26 de março de 2009

Véu

Encadeou dentro de si três sentimentos: angústia, amor e ódio.

- Você teme à mim?
"Temo o fardo que você me apresenta" - pensou em como traduzir tal sinceridade bruta.
- Temo, por vezes, o seu afeto.
- Acha que cometeria loucuras?
- Não, eu compreendo. Sei a fúria que é gerada por um desejo, mas não sei como lidar com isso, quero dizer, desejo o seu desejo mais que tudo no momento, mas há em mim algo que me freia e me coloca em segurança; é como um beijo dado por detrás de um véu.

Não chegariam a lugar algum porque o medo os contaminava e fazia com que todas as vontades permanecessem aprisionadas junto com as palavras honestas que deveriam ser ditas.

- Você foge de mim. E de si.
- Como?
- Em sua rotina, em suas delicadezas, seu amor-próprio e também ao calar-se mentalmente, sinto que você procura outras memórias mais leves para não ter que vivenciar o presente que te imponho. Você afasta a minha imagem da guia que segue. Eu, por outro lado, me desoriento naturalmente e busco a você como norte porque aí encontro a segurança necessária em meus dias.
- Não, eu não fujo. Se fugisse seria mais fácil até para mim.
- Tenho minhas dúvidas. Mas é verdade que seus olhos não ficam distantes quando falam comigo.

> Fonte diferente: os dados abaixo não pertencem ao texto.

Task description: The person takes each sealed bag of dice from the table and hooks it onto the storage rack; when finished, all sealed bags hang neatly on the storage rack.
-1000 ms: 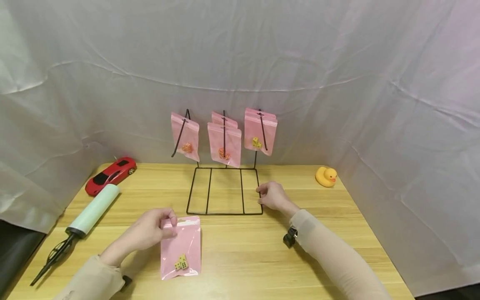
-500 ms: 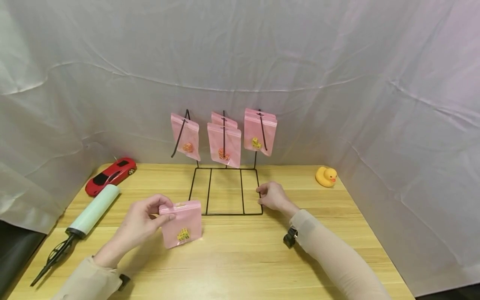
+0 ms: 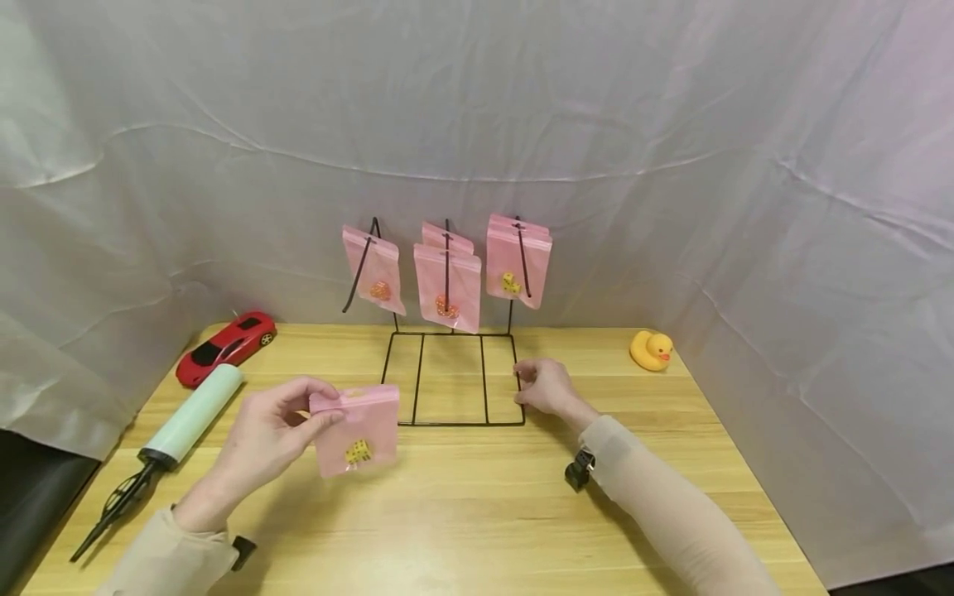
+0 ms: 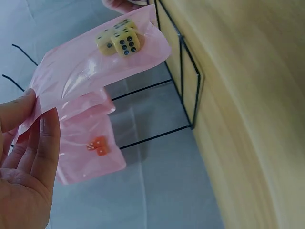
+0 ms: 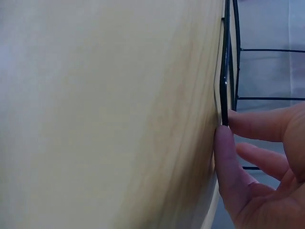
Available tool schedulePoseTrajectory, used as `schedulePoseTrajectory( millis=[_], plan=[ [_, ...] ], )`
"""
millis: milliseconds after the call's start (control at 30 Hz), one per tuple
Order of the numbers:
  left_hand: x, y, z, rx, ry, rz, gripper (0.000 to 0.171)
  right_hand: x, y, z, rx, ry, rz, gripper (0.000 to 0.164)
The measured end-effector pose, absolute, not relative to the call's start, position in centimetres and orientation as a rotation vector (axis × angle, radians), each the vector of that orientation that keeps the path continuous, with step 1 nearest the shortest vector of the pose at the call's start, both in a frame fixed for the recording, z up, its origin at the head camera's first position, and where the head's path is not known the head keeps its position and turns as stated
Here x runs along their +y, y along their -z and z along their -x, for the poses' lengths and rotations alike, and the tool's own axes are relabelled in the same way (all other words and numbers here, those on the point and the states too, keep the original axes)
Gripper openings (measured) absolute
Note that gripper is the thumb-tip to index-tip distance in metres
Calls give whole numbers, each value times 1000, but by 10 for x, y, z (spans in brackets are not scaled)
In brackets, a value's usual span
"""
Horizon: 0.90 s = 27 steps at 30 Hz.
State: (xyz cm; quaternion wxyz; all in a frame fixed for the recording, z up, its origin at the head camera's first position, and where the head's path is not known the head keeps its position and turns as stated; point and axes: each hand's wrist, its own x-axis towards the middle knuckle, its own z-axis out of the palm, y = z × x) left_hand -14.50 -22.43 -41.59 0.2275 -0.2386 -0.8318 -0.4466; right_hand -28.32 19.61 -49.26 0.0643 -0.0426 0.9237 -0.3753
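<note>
My left hand (image 3: 261, 432) pinches a pink zip bag (image 3: 376, 418) by its upper left corner, thumb in front. The bag hangs above the table, and yellow dice (image 4: 125, 40) with black dots show through it in the left wrist view. Behind it stands a black wire rack (image 3: 462, 425). My right hand (image 3: 547, 387) pinches the right side wire of the rack's base between thumb and finger, as the right wrist view shows. Pink bags hang on the rack's hooks: a left bag (image 3: 376, 263) and a middle bag (image 3: 464, 277) with orange dice, a right bag (image 3: 501, 258) with yellow dice.
At the left lie a red toy car (image 3: 227, 348) and a pale green hand pump (image 3: 195, 414) with a black nozzle. A yellow rubber duck (image 3: 651, 351) sits at the right rear. Grey cloth (image 3: 596, 108) hangs behind and beside the wooden table (image 3: 477, 530).
My left hand has lifted the pink bag with yellow dice off the table, and its top edge now tips nearer the rack. The right hand stays on the rack's base.
</note>
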Motion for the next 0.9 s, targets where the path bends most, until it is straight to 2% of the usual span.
schedulePoseTrajectory(
  millis=[167,900],
  plan=[
    [-225,407,144,-2265,1221,676,31,195,492,285,2771,1167,101,72],
    [-222,368,148,-2134,1243,814,38,191,490,284,2773,1201,64,57]
  ],
)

O silêncio gritou. Todas as palavras ditas neste momento poderiam ser caras demais para ambos. Veio à mente do amante a frase incerta, cujo fim desencadeou uma intensa sensação de distância do ser amado, e que, se fosse materializada, apareceria na forma de uma fraca fumaça azul e brilhante, para então diluir-se na realidade do ar e dos outros pensamentos. Tomou-a de olhos fechados: "e por dentro dos corações aflitos pulsava uma bomba de flores agora murchas."

- Qual a nossa saída?

Perguntou porque sofria do vazio racional.

- Nossa saída é a mais antiga das sortes humanas. Como nas fábulas, o destino imporá o excesso a um e nada ao outro, um dos lados não suportará tal extremo e ficará livre. Enquanto o outro amargará a lição que nós, e digo isso em relação a todos os seres, temos que aprender cedo ou tarde.

Não precisou perguntar qual era a lição, já estava escrita e evidente: só se pode amar o outro, amando a si próprio.

- Mas quero ainda dizer-lhe uma última coisa, um julgamento é apenas uma precaução d'alma inquieta. Retire este véu.

E foi-se, sabendo que não estava em paz, mas ainda assim estava feliz.

14 de março de 2009

não tão distante da meia noite

(Ainda com o rosto seco, procurou pelas lágrimas que nutririam sua paz)

Pensou se era possível sentir saudade do que não se teve ou não se conheceu, mas este não era o caso, teve o vislumbre dias antes, quando olhou para o céu do amanhecer. Ali, sentiu que em algum lugar seu sentimento, e seus receios, tinham o par.

Não solitariamente, contestou o equívoco. Por hábito, viu-se lá pela meia noite, e a hora foi clara em seu clichê de questionamentos. Quando chegasse ao próprio leito, seria tarde demais, disso sabia, porém ainda seria cedo para o início de uma longa digestão mental.
Aquela coisa entre tristeza e alívio era como uma víbora que se alimenta de pensamentos e passa um longo período sem fazer outra refeição. Mas não sabia nomeá-la, só a ouvia internamente sibilando, sibilando, sibilando.

Às vezes acostuma-se ao sabor curioso da impotência diante dos atos. É como lamber uma colher vazia esforçando-se para lembrar de um gosto doce.

(As lágrimas não vieram porque seriam muito semelhantes às anteriores e, com essas, qualquer paz tornaria-se um mero bocejo infantil antes de um sonho inquieto sobre água)

Estava então lá pela meia noite, boiando na calmaria inicial da frustração. Sendo assim, a chuva achou melhor chegar em silêncio.